Gov. JB Pritzker made that announcement Tuesday in Champaign at an event highlighting the state’s manufacturing industry.
“Manufacturing is as much our future as it has been of our past. It's a leading driver in our economy with more than $100 billion of annual economic output,” Pritzker said, adding that items manufactured in Illinois can be found in over 200 countries worldwide.
Funding for the new training academies will come through the Illinois Department of Commerce and Economic Opportunity, which issued a notice of funding opportunity on Tuesday. The agency is seeking proposals from community colleges to provide cutting-edge training programs that will equip students for an array of high-paying skilled manufacturing jobs that require specialized training.
Pritzker and DCEO Director Erin Guthrie made the announcement at the Eden Park Illumination factory in Champaign, a company that manufactures UV lighting systems that are used in a variety of industries. The company evolved out of research by two University of Illinois engineering professors.
Guthrie noted that Eden Park has grown rapidly in recent months, creating a large number of new jobs in the Champaign area.
“However, they need help with the hiring to fill the demand they have both for their customers and as they make product advancements and innovate,” she said. “The same is true for many of other Illinois companies that we've heard from. The need for skilled manufacturers is a big one and it weighs heavily on them as they plan for the future.”

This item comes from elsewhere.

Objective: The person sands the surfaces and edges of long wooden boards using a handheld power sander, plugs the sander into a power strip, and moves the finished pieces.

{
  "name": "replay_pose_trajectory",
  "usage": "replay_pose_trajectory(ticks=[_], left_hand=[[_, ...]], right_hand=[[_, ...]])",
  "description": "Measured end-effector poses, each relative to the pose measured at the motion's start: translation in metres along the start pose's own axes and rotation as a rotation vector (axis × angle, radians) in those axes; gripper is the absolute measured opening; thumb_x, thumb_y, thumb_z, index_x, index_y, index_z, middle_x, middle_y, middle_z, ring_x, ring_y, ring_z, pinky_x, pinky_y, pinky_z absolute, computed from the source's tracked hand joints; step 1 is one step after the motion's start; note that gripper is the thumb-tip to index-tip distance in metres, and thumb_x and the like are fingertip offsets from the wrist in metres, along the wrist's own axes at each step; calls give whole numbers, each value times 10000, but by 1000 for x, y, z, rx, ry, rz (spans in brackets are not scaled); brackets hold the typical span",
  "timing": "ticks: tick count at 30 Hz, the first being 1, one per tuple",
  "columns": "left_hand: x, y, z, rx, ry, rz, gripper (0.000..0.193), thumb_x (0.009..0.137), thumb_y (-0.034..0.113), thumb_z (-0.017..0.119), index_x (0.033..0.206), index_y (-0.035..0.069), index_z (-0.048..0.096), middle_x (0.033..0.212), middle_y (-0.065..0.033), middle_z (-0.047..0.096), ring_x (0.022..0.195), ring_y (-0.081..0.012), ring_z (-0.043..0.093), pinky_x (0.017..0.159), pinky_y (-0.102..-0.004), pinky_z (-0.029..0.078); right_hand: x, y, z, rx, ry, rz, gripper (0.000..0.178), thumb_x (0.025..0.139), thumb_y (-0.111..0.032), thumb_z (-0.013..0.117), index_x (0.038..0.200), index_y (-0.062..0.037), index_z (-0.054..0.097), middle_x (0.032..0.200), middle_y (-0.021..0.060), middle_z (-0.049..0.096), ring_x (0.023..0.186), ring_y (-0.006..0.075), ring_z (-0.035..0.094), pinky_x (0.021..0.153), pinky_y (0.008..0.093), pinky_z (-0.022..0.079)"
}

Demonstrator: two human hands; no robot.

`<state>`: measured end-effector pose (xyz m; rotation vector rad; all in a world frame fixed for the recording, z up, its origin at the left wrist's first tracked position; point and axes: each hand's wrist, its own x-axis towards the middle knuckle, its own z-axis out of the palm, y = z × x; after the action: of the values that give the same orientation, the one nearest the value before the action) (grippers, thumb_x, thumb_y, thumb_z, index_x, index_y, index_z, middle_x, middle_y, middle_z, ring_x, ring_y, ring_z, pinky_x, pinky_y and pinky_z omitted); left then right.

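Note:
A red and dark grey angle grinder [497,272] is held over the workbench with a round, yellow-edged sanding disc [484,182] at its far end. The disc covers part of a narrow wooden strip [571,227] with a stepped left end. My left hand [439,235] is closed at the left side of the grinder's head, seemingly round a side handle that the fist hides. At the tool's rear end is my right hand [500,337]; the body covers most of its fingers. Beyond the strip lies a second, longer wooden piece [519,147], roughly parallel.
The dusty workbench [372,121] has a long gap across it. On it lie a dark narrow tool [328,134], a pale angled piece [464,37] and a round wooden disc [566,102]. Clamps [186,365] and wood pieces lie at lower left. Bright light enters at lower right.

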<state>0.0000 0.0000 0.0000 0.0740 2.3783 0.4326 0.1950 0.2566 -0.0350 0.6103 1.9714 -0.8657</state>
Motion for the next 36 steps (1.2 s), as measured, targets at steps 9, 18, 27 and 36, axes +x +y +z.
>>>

Despite the decline of manufacturing nationally, Guthrie said it is still the largest contributor to the state’s economy, employing more than 500,000 workers and accounting for $60 billion in exports annually.
But David Boulay, president and CEO of the Illinois Manufacturing Excellence Center, said rapidly changing technology in the industry is making it challenging for manufacturers to find the skilled labor they need.
“Worker skills really are expiring like never before,” he said. “Automation, artificial intelligence, collaborative robots are creating massive change in the workplace. And even during this pandemic, we are seeing the signs of that massive change accelerated.”
Applications for the grants will be accepted from community college districts or coalitions of community college districts outside of Cook County and the surrounding collar counties.
“As Illinois’ largest workforce training provider, community colleges statewide have the expertise to partner with local communities to help guide our residents on the path to meaningful careers through these new facilities,” Brian Durham, executive director of the Illinois Community College Board, said in a news release. “Manufacturing remains an important and growing industry for our state, and we are poised, with the right investments, to ensure more Illinoisans get the opportunities they need to train for these 21st century jobs.”